The Chicago Symphony Orchestra, under Salonen, will perform the work with Iveta Apkalna, in concerts Jan. 30-Feb. 4.

In this program note, Salonen discusses the work’s origins and its process.

I started developing material for the Sinfonia concertante in the lockdown spring of 2020. It took me a while to get over the first, obvious hurdle — the organ can cover the entire scope of a symphony orchestra in every way. It has the same or wider pitch, dynamics and color ranges. How does one write a piece for essentially two orchestras without creating redundancy issues?

After a lot of thinking and at times agonizing, I had the Columbus’ egg moment: why not just write the music and orchestrate it for those two rich and complex instruments, the organ and the orchestra?

I decided to call the composition Sinfonia concertante instead of concerto, as the function of the organ keeps changing constantly over the 30-minute journey.
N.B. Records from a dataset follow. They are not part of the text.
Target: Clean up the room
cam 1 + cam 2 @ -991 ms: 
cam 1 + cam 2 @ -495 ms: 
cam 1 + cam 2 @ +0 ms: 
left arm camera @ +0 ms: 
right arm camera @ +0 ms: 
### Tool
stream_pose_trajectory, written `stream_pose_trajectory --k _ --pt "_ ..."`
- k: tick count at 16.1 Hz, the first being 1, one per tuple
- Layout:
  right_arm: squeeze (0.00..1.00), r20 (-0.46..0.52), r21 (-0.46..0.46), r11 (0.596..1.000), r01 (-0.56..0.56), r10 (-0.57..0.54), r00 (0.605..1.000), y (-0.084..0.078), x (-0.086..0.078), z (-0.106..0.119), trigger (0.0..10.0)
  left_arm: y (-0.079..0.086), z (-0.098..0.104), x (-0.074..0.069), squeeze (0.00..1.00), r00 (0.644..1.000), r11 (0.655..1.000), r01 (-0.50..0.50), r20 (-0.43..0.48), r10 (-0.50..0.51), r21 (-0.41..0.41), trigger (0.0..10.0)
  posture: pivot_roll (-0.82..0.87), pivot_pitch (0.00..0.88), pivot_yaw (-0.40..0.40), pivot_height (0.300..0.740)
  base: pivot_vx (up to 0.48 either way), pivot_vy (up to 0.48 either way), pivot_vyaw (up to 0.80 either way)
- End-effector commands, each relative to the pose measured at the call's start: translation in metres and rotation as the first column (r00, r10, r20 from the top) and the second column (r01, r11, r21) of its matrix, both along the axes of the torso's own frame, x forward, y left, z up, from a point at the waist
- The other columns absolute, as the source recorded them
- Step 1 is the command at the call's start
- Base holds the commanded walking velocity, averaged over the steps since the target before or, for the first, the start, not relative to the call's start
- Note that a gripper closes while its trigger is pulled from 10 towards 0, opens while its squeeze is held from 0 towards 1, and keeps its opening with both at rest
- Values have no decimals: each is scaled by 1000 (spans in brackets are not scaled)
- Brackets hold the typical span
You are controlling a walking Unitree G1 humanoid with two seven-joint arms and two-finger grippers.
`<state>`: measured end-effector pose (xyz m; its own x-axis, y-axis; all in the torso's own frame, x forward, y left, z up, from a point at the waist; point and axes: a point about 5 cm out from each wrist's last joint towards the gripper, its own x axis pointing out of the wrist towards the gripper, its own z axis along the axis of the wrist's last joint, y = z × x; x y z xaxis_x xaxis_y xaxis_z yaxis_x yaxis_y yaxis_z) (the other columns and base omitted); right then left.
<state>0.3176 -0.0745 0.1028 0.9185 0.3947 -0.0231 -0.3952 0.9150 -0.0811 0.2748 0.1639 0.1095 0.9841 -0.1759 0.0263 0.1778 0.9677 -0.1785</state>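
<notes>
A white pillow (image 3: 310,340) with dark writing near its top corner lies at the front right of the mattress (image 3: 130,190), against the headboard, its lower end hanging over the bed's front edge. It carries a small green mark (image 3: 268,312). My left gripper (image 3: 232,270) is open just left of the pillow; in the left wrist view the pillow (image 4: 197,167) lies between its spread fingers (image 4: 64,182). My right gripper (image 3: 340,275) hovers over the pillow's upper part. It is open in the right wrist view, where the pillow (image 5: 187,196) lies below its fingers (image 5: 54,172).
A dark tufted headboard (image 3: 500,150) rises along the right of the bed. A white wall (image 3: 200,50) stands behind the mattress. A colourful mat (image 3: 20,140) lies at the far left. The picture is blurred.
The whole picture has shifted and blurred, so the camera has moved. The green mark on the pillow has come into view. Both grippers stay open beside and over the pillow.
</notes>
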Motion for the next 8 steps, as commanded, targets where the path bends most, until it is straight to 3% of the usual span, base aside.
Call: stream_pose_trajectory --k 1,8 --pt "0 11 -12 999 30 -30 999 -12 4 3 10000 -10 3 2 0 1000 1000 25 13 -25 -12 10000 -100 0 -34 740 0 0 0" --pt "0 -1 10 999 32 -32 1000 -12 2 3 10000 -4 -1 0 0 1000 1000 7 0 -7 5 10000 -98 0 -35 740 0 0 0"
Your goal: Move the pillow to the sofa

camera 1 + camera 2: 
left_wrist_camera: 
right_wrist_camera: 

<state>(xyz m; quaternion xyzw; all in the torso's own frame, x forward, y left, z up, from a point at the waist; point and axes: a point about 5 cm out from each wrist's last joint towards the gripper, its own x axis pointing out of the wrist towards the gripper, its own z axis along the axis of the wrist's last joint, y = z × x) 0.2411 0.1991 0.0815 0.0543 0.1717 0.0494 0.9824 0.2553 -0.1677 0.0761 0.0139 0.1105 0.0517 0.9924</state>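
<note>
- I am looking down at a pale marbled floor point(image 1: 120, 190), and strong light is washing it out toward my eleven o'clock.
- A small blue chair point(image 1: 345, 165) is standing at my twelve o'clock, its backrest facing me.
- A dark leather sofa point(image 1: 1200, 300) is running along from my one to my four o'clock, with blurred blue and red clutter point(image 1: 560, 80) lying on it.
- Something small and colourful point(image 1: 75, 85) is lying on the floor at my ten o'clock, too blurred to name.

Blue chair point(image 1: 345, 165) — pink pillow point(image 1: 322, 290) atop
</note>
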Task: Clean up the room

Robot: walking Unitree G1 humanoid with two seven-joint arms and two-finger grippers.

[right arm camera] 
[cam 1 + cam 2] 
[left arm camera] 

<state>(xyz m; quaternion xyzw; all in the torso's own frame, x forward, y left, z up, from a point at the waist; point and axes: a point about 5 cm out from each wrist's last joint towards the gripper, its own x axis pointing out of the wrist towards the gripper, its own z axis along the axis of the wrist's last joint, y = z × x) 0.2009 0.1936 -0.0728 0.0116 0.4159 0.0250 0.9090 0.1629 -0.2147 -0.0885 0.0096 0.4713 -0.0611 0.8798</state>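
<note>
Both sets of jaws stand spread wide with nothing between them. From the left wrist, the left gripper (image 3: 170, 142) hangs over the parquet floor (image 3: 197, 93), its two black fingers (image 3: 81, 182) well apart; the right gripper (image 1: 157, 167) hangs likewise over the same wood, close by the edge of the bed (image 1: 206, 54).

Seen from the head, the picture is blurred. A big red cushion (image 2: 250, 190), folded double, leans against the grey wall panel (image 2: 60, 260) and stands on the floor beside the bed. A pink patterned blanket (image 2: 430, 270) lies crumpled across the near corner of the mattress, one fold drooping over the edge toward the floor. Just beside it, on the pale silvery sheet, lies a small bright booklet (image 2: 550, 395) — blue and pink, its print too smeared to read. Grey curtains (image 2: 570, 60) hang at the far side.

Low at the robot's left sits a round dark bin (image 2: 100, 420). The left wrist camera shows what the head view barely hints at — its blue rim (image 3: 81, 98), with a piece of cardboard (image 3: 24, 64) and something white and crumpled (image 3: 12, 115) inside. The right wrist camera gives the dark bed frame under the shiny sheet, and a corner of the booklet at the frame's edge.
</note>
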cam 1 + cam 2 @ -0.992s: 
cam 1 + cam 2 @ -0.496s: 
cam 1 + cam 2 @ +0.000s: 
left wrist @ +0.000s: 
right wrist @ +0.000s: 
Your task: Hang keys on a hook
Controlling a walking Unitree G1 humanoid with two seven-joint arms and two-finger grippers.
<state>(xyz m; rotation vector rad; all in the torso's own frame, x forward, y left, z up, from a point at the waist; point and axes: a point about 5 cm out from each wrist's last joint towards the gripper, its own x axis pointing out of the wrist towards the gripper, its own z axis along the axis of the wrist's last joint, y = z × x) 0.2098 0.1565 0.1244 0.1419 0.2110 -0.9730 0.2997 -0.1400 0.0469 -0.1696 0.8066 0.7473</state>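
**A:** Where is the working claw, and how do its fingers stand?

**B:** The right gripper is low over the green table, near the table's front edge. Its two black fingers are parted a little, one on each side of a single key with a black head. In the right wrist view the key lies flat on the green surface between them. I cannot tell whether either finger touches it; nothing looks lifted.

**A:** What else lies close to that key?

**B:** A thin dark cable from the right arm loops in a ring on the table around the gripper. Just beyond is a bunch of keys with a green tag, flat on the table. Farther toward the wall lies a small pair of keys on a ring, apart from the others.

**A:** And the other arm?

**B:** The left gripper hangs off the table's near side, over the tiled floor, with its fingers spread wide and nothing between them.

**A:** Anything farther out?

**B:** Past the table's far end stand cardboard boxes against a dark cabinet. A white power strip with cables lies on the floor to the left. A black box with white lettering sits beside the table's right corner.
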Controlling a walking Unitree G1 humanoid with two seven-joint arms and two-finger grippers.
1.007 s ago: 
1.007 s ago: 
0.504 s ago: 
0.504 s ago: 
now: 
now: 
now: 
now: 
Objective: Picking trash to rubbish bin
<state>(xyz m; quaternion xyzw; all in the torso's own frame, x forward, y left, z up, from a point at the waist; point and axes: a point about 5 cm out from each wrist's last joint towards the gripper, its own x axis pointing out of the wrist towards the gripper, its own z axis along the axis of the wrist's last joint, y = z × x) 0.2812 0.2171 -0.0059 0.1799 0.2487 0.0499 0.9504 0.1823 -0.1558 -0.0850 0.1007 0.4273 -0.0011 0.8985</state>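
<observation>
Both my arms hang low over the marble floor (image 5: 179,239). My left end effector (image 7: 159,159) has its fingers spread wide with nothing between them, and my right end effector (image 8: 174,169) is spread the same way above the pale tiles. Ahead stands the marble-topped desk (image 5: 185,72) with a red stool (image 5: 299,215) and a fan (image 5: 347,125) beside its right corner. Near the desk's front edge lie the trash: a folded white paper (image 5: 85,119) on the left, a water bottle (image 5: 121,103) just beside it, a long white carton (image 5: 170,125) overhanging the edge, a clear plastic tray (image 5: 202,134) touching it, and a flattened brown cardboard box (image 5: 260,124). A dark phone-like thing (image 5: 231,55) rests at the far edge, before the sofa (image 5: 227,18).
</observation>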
Sometimes it plays alone, often as the soloist in the traditional sense, or as a chamber-music partner to wind instruments. A few times, it becomes part of the orchestra as a member of the collective in a supporting role. I cannot think of any other instrument with the same chameleon-like flexibility.

The long history of the organ inspired me to imagine “old” music from a hypothetical world, an alternate universe, still mine but slightly alien. I decided to use old forms, such as the slow, courtly pavane in the first movement.

There is only one actual quote in the Sinfonia concertante: the famous art antiqua, four-part OrganaViderunt omnes by Pérotin (fl. c. 1200), which I re-harmonized and orchestrated for full orchestra and the solo organ. (I have been a Pérotin fan since my teen years.)